On a dance floor of moderate size there will usually be at least three sets formed for a contra dance—one in the center of the room with the top of the set in front of the caller, and the other two on either side of that set. In a larger dance hall there may be even more lines, depending on the size of the dance crowd. There are a number of reasons why experienced dancers like to be in the center set. Dancers feel that it is more fun to begin a dance at the head of the set. This is an attitude left over from the unequal traditional dances in which it is desirable to be in the active role, and by starting at the head of the set a couple is in the active role for a maximum length of time. In most of the contemporary dances it does not, in fact, matter where in the set one begins, because the dancing is the same from any position.
Another reason for lining up at the head of the center set is that it places dancers right in front of the caller and the band. This is desirable because it is easy to hear the teaching (although many experienced dancers don't listen very well), and it is exciting to be up where one can see the caller and the musicians and have a sense of being where the action is. The problem with this behavior is that it is, in fact, the beginning dancers who need to be up where they can hear and see the instruction, and they are usually not the ones who end up in this position, not being privy to the center set rush when people are lining up for a dance.
A third motivation for hurrying to the center set is that that is where all the best dancers are going to be, and it is considered more fun to dance with good dancers than to dance with beginners. The good dancers could congregate just as well in one of the side sets, but the center set habit has been firmly established.

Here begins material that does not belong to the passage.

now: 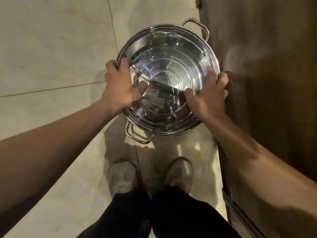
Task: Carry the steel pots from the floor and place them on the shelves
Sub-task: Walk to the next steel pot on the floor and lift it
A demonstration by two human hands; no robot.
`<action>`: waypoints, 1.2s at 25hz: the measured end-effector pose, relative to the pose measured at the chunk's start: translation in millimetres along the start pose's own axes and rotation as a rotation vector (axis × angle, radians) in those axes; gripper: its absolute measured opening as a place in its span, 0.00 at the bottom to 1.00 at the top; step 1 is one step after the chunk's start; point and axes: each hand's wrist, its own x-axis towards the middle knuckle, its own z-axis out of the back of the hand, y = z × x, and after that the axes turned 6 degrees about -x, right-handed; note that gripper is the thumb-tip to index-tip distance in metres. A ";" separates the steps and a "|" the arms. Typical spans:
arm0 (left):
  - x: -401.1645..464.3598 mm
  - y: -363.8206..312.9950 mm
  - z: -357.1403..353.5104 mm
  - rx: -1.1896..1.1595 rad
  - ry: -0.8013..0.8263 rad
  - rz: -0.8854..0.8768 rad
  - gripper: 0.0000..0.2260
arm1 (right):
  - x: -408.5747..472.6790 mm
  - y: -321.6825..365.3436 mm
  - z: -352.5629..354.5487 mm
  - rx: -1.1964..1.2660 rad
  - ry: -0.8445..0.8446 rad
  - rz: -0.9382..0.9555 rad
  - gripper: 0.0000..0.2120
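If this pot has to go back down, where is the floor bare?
Bare tiles lie left of the pot, held by the left hand and right hand. Crowded: wooden cabinet close at right, shoes below.

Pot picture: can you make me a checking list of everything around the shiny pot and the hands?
Surface: pale tiled floor, with grout lines.
Job's things: one steel pot, open side up, empty, with a loop handle far and near.
Clutter: nothing seen.
Grippers: left hand and right hand grip opposite sides of the rim, thumbs inside.
Cables: nothing seen.
Surroundings: dark wooden cabinet on the right; pale shoes and dark trousers below the pot.
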 end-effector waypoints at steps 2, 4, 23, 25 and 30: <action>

The "center set syndrome" creates a number of problems at a dance event. First of all, the center set forms a physical barrier down the middle of the room, leaving the people who are still searching for partners cut off from those on the other side:
People who are milling around looking for partners...can't penetrate to each other and find that other dancer. There's a man over here and a woman over here and this wall in the center, and they can't find each other. (Jennings 1990b)
Another problem is that it not only leaves the beginners at a distance from the action, but it also tends to segregate experienced dancers into one line, resulting in a higher proportion of beginners in the other lines. A dance that will work fine with the dancers in the center set will completely fall apart in the other lines, because there are not enough experienced dancers mixed in to make the dance a success. Becky Hill describes the problem from the caller's point of view:
I don't think people [realize] how destructive racing to the center line is. For a caller it's a pain....I've had to throw out dances I was going to do, because all the experienced people were in the center line. And I look at the two side lines and...throw the dance out, you know, and we do something easier. (Hill 1990)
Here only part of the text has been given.